In a pending appeal to the Fourth Circuit, Edward Imwinkelried, Michael Risinger, Rebecca Wexler, and I prepared a brief as amici curiae in support of Wikimedia. The brief expresses surprise at “the district court’s highly abbreviated analysis of Rule 702 and Daubert, as well as the court’s consequent decision to rule inadmissible opinions of the type that Wikimedia’s expert offered in this case.” It describes the applicable standard for excluding expert testimony. It then argues that the expert’s method of reasoning was sound and that its factual bases regarding the nature of Internet communications and surveillance technology, together with public information on the goals and needs of the NSA program, were sufficient to justify the receipt of the proposed testimony.

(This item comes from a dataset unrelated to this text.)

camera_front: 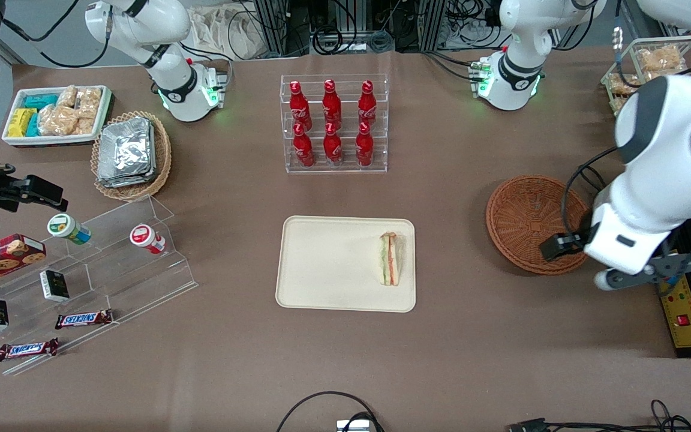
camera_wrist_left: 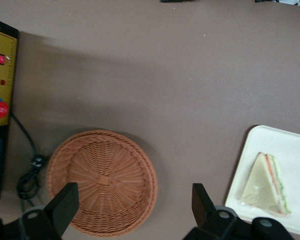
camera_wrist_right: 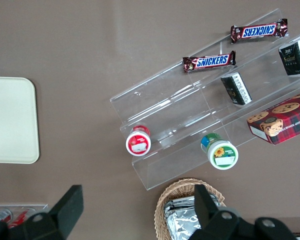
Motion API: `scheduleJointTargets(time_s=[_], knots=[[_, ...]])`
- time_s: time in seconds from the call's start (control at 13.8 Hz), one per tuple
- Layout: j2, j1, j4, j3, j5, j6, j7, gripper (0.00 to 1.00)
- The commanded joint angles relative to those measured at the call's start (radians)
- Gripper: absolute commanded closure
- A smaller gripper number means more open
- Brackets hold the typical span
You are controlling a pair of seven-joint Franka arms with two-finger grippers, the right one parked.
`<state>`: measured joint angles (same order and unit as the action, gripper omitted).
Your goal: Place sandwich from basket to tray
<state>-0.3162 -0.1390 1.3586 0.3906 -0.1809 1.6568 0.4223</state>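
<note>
Jaws (camera_wrist_left: 132,207) wide apart above basket (camera_wrist_left: 101,181), sandwich (camera_wrist_left: 266,184) on tray (camera_wrist_left: 290,145).

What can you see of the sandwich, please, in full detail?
The sandwich is a small triangular wedge of white bread with orange and green filling layers. It lies flat on the cream tray, near the rim facing the empty basket. Nothing else touches it; the open pincer hovers above the basket.

Brown table (camera_front: 471,336) carries the cream tray (camera_front: 327,264), the reddish wicker basket (camera_front: 522,219) beneath the open-fingered gripper (camera_wrist_left: 135,212), a bottle rack (camera_front: 335,125), and a clear stepped snack stand (camera_front: 99,276).
</note>
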Motion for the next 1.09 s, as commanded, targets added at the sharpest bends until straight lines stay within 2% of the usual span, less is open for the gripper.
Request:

UPDATE (9/27/21): On 9/15/21, the Fourth Circuit affirmed the summary judgment order -- but not on the basis of Judge Ellis's theories about expert testimony. In a 2-1 decision, the panel reasoned that the suit had to be dismissed because the government had properly invoked the state secrets privilege and that because the government would have to disclose those secrets to defend itself, “further litigation would present an unjustifiable risk of disclosure.”